(Data extracted from a collection)
########################################

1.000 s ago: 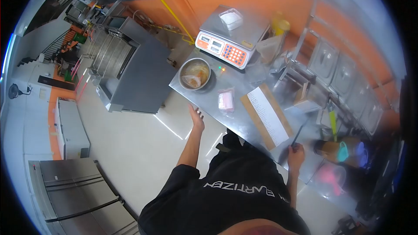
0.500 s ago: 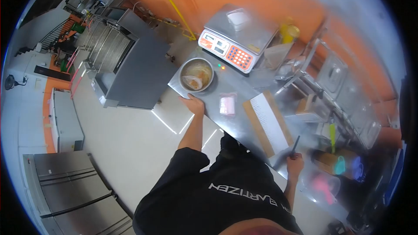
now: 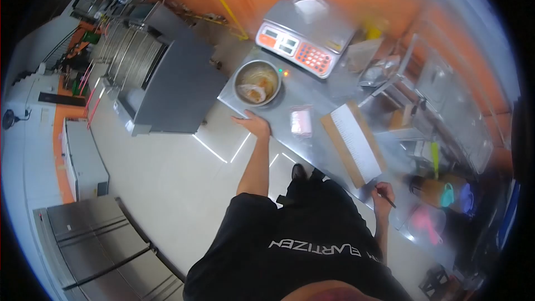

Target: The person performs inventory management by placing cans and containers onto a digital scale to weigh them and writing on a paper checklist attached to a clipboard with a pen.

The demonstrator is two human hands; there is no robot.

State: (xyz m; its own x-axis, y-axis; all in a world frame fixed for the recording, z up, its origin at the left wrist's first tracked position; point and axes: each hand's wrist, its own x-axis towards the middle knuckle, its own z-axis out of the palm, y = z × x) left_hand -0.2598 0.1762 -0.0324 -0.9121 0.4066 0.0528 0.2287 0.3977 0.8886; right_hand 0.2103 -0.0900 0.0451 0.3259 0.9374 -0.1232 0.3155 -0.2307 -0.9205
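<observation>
My left hand point(image 3: 256, 124) is at the table's left front edge, its fingers apart and holding nothing, just below a metal bowl point(image 3: 238, 82) with food and a clear wrapping in it. My right hand point(image 3: 383, 193) is closed on a dark pen point(image 3: 389, 199) near the front edge. Just beyond it lies a brown board point(image 3: 336, 139) bearing a white printed sheet point(image 3: 356, 144). Between the bowl and the board rests a small pack point(image 3: 301, 121) of pinkish-white things in clear plastic.
On the metal table point(image 3: 284, 140), a scale point(image 3: 304, 39) carries a white container point(image 3: 311, 8). To the right stand metal pans point(image 3: 440, 89), a green-handled tool point(image 3: 434, 159), cups with teal point(image 3: 447, 194) and purple handles, and a pink scoop point(image 3: 426, 223).
My left hand has come in to the table edge below the bowl. The pen in my right hand has swung from pointing away from me to slanting down to the right. The view has shifted a little.
</observation>
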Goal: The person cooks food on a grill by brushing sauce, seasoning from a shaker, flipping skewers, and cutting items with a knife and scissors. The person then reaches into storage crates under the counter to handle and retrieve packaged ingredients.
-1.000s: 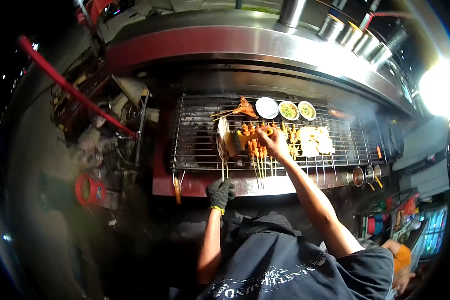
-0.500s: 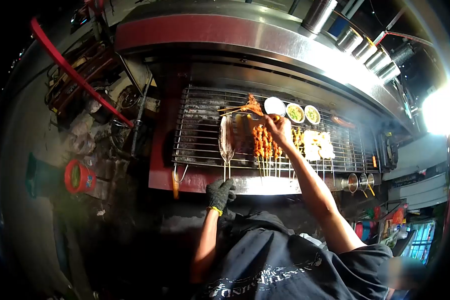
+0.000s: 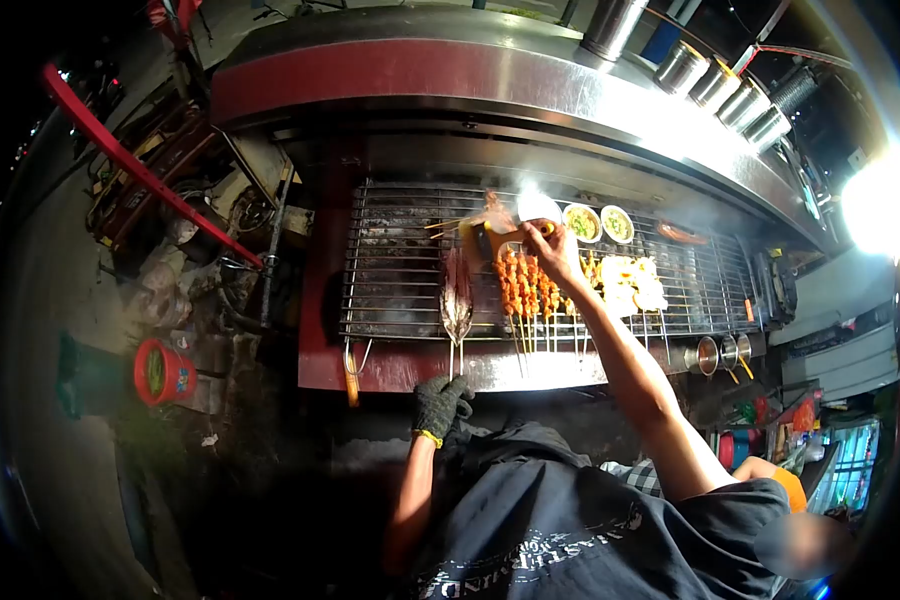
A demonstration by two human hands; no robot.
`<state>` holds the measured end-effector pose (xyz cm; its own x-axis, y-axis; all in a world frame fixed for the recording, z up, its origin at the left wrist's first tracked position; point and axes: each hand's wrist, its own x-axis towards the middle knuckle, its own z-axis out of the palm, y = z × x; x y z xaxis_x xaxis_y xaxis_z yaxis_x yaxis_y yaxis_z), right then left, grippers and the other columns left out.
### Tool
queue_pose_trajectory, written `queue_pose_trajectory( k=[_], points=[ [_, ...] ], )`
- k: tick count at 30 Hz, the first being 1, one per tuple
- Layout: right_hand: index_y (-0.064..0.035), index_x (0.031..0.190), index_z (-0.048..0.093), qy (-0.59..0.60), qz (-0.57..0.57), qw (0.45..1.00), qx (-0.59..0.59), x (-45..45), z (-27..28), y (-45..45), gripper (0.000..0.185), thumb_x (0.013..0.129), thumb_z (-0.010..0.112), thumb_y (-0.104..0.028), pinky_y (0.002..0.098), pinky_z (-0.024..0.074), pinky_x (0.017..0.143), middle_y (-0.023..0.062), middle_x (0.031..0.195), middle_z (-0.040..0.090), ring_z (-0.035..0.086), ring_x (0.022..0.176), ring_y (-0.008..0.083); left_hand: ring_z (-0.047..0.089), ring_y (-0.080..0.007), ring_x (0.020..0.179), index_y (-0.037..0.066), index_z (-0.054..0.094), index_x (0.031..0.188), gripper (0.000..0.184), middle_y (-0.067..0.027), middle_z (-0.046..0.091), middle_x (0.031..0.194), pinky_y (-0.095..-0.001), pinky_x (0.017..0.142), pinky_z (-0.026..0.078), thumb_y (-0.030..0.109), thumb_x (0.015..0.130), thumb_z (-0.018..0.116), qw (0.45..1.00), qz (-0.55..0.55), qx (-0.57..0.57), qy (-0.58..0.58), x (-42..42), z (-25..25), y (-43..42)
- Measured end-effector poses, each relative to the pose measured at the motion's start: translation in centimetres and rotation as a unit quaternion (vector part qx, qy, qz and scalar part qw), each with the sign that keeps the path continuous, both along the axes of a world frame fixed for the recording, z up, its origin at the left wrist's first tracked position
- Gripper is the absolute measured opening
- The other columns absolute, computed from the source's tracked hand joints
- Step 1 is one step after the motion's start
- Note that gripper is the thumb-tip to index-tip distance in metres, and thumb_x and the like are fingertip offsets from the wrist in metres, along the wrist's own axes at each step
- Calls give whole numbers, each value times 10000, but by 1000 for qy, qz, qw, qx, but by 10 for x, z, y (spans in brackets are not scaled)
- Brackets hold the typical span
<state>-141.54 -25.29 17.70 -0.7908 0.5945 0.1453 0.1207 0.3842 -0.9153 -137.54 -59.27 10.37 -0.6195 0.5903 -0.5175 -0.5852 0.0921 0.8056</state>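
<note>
My left hand [image 3: 440, 407], in a dark knit glove with a yellow cuff, is closed around the lower ends of two thin skewers [image 3: 456, 360]. They hold a long, split, fish-like piece [image 3: 456, 300] lying on the grill grate [image 3: 395, 270]. Bare, my right hand [image 3: 553, 248] grips a flat brush [image 3: 505, 240] over the grate. The brush's dark end points left, above the top of that piece, its bristles blurred. Just below this hand lies a row of reddish meat skewers [image 3: 525, 285]. Behind the brush, another skewered piece [image 3: 493, 212] is partly hidden.
A bright white bowl [image 3: 538, 207] and two bowls with green bits [image 3: 582, 223] stand at the grate's back. Pale pieces [image 3: 632, 285] lie to the right. A metal hood [image 3: 420, 85] overhangs the grill. Metal cups [image 3: 708, 355] hang at the front right. Another person's orange sleeve [image 3: 790, 487] shows.
The brush has shifted slightly and shows more sharply. The top of the fish-like piece looks redder. The view has moved a little, and an orange sleeve has appeared at lower right.
</note>
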Motion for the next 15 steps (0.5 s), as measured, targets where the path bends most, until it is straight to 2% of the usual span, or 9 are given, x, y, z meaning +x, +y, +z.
queue_pose_trajectory(
  k=[1, 4, 5, 7, 8, 9, 11, 13, 15],
  points=[
    [0, 954, 708, -21, -5, 999, 24, 6, 26, -21, 308, 931, 645, -300, 269, 495, 546, 75, 680, 685, 621, 584, 104, 582, -145, 460, -19, 641, 805, 246, -90, 653, 699, -274, 434, 450, 188, 935, 612, 1000, 0, -1, 0, 1, -2, 0],
    [-2, 981, 708, -66, 26, 995, 72, 10, 37, -34, 312, 926, 650, -304, 263, 487, 539, 80, 692, 690, 618, 586, 95, 587, -147, 469, -18, 637, 811, 234, -91, 654, 705, -274, 440, 453, 180, 932, 615, 1000, 4, 1, -12, 2, -5, -1],
    [-4, 989, 707, -94, -14, 993, 70, 7, 30, -25, 301, 928, 652, -294, 264, 483, 535, 68, 681, 681, 611, 584, 93, 589, -154, 476, -17, 648, 822, 220, -94, 656, 707, -277, 447, 462, 175, 927, 627, 1000, 0, 1, -22, 0, -4, -1],
    [-5, 994, 703, -11, -58, 997, 51, 2, 11, -11, 286, 930, 652, -280, 271, 480, 515, 58, 667, 668, 600, 553, 97, 591, -161, 484, -16, 659, 832, 207, -98, 659, 708, -280, 454, 470, 169, 921, 639, 1000, -2, 0, -30, -1, -3, -2],
    [-8, 990, 704, 91, -46, 994, 32, -6, 3, -6, 275, 932, 652, -272, 267, 471, 495, 53, 660, 657, 576, 518, 92, 588, -154, 476, -13, 647, 818, 218, -95, 657, 711, -276, 448, 462, 175, 926, 628, 1000, -8, 3, -22, -2, -2, -2],
    [-8, 990, 704, 92, -46, 994, 32, -1, -4, -1, 275, 932, 652, -272, 267, 471, 495, 53, 660, 657, 576, 518, 92, 585, -147, 469, -10, 635, 803, 230, -92, 655, 714, -272, 442, 453, 180, 931, 616, 1000, -15, 5, -14, -2, -1, -3],
    [-11, 974, 709, -25, 8, 999, -33, 13, 28, -23, 276, 934, 647, -278, 264, 461, 482, 53, 661, 669, 557, 497, 87, 585, -148, 469, -8, 636, 802, 231, -91, 655, 711, -272, 443, 452, 183, 931, 618, 1000, -20, 1, -11, -2, -2, -3],
    [-17, 981, 711, -79, 21, 991, 108, 13, 32, -31, 277, 934, 642, -282, 264, 490, 513, 94, 699, 708, 612, 540, 104, 584, -148, 469, -6, 636, 800, 232, -90, 654, 709, -273, 445, 450, 185, 930, 619, 1000, -30, -2, -9, -3, -2, -2],
    [-15, 986, 710, -17, -42, 996, 75, 7, 16, -27, 273, 931, 646, -275, 276, 503, 539, 103, 694, 704, 633, 569, 113, 583, -151, 467, -4, 641, 804, 236, -88, 649, 696, -279, 446, 448, 196, 928, 625, 999, -27, -2, -24, -2, -2, -2]
  ],
)
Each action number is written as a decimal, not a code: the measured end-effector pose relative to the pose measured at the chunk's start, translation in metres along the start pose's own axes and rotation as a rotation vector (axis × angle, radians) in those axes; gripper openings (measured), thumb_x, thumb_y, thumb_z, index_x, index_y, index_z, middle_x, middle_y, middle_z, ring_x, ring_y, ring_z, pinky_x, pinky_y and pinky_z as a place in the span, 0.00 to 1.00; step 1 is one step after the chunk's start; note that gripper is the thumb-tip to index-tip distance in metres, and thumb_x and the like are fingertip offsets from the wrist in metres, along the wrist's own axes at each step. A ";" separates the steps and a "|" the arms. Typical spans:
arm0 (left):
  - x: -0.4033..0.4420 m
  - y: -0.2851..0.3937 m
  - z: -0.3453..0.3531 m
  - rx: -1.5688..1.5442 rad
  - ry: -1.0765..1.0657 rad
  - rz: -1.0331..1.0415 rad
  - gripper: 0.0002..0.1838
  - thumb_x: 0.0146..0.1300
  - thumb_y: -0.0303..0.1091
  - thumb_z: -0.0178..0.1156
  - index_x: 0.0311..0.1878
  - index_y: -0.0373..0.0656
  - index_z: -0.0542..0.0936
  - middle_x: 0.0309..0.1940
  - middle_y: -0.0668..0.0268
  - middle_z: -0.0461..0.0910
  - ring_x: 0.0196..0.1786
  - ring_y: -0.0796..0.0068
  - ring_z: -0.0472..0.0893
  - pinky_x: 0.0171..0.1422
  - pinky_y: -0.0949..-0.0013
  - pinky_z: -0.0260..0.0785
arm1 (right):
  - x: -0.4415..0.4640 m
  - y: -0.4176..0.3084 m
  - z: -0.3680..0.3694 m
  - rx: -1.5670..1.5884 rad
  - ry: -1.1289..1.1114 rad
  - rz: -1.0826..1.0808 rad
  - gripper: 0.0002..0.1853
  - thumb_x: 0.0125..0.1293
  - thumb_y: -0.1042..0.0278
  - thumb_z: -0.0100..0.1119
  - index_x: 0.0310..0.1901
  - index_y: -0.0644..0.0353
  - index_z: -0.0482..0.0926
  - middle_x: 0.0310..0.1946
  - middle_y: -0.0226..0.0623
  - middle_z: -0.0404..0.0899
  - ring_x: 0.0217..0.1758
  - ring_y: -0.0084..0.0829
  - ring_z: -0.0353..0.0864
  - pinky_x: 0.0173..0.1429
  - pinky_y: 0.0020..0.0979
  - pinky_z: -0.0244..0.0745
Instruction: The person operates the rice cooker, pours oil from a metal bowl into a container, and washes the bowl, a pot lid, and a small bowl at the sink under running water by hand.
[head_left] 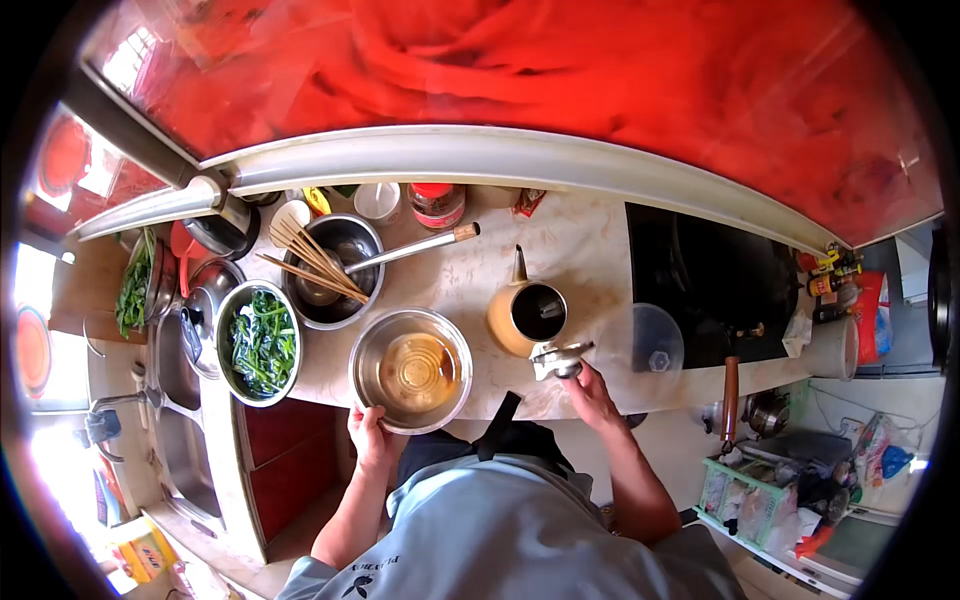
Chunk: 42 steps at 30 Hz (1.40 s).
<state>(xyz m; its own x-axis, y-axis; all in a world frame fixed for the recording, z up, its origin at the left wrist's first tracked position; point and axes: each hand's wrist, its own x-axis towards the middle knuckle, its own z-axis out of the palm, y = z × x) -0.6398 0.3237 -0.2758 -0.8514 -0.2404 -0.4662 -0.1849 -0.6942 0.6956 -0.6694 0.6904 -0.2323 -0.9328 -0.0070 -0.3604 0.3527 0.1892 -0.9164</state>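
Note:
My left hand [370, 432] is closed on the near rim of a steel bowl [360, 385], its thumb over the edge. A shallow layer of yellowish-brown liquid [415, 370] covers the bowl's bottom, where ring marks show through. In my right hand [590, 393] is a shiny metal lid [562, 360], held above the counter's front edge. Just beyond the lid stands a tan pot [503, 318] with a spout at its back; its top is uncovered and the inside looks dark.
Left of the bowl sit a bowl of leafy greens [262, 342] and a steel pot [372, 240] holding a ladle and chopsticks. A clear plastic lid [655, 340] lies to the right, before the black cooktop [715, 280]. The sink [190, 450] is at far left.

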 end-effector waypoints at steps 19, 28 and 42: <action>0.006 0.013 -0.006 0.021 -0.093 0.099 0.15 0.56 0.15 0.50 0.45 0.35 0.79 0.41 0.62 0.84 0.41 0.74 0.82 0.51 0.72 0.75 | 0.098 0.025 0.017 0.185 0.537 0.010 0.16 0.63 0.60 0.57 0.39 0.68 0.79 0.30 0.37 0.80 0.34 0.29 0.78 0.41 0.35 0.73; 0.014 -0.012 -0.012 0.072 -0.039 0.075 0.13 0.56 0.16 0.53 0.44 0.35 0.79 0.39 0.64 0.84 0.38 0.76 0.81 0.47 0.74 0.74 | 0.228 0.015 -0.048 0.137 0.702 -0.186 0.15 0.63 0.62 0.58 0.43 0.66 0.80 0.28 0.34 0.78 0.30 0.25 0.74 0.36 0.31 0.70; 0.080 -0.036 0.002 0.216 -0.169 0.003 0.05 0.67 0.28 0.60 0.34 0.44 0.75 0.28 0.70 0.80 0.26 0.84 0.76 0.30 0.76 0.73 | 0.020 0.004 -0.079 -1.329 0.644 0.208 0.26 0.63 0.50 0.61 0.57 0.58 0.75 0.55 0.48 0.72 0.60 0.51 0.70 0.64 0.47 0.68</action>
<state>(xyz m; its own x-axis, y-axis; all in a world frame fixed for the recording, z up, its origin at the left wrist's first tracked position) -0.7022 0.3307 -0.3369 -0.9185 -0.1126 -0.3791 -0.2678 -0.5282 0.8058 -0.6923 0.7686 -0.2295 -0.8724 0.4888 -0.0006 0.4867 0.8687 0.0926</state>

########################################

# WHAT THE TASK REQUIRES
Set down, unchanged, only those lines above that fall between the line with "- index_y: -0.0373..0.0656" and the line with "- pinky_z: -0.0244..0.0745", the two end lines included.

# ANSWER SECTION
  - index_y: -0.0373..0.0656
  - index_z: -0.0542..0.0936
  - middle_x: 0.0309..0.1940
  - middle_y: -0.0668..0.0268
  - middle_z: -0.0461..0.0910
  - ring_x: 0.0196..0.1786
  - ring_y: -0.0796..0.0068
  - ring_z: -0.0472..0.0893
  - pinky_x: 0.0171..0.1422
  - pinky_y: -0.0949..-0.0013
  - pinky_z: -0.0260..0.0785
arm1 (right):
  - x: -0.4415..0.4640 m
  - y: -0.4176..0.3084 m
  - z: -0.3680..0.3694 m
  - rx: -1.5670..1.5884 rad
  - ry: -1.1289..1.1114 rad
  - rz: -1.0826..1.0808 rad
  - gripper: 0.0002..0.1853
  - thumb_x: 0.0125..0.1293
  - thumb_y: -0.1042..0.0278
  - thumb_z: -0.0100..0.1119
  - index_x: 0.0310..0.1901
  - index_y: -0.0644..0.0353
  - index_z: -0.0482..0.0926
  - middle_x: 0.0310..0.1946
  - middle_y: -0.0226..0.0623
  - middle_z: -0.0404..0.0899
  - ring_x: 0.0217..0.1758
  - ring_y: -0.0084..0.0829
  - ring_z: -0.0353..0.0864
  - pinky_x: 0.0173..0.1429
  - pinky_y: 0.0020..0.0979
  - pinky_z: -0.0244..0.0745

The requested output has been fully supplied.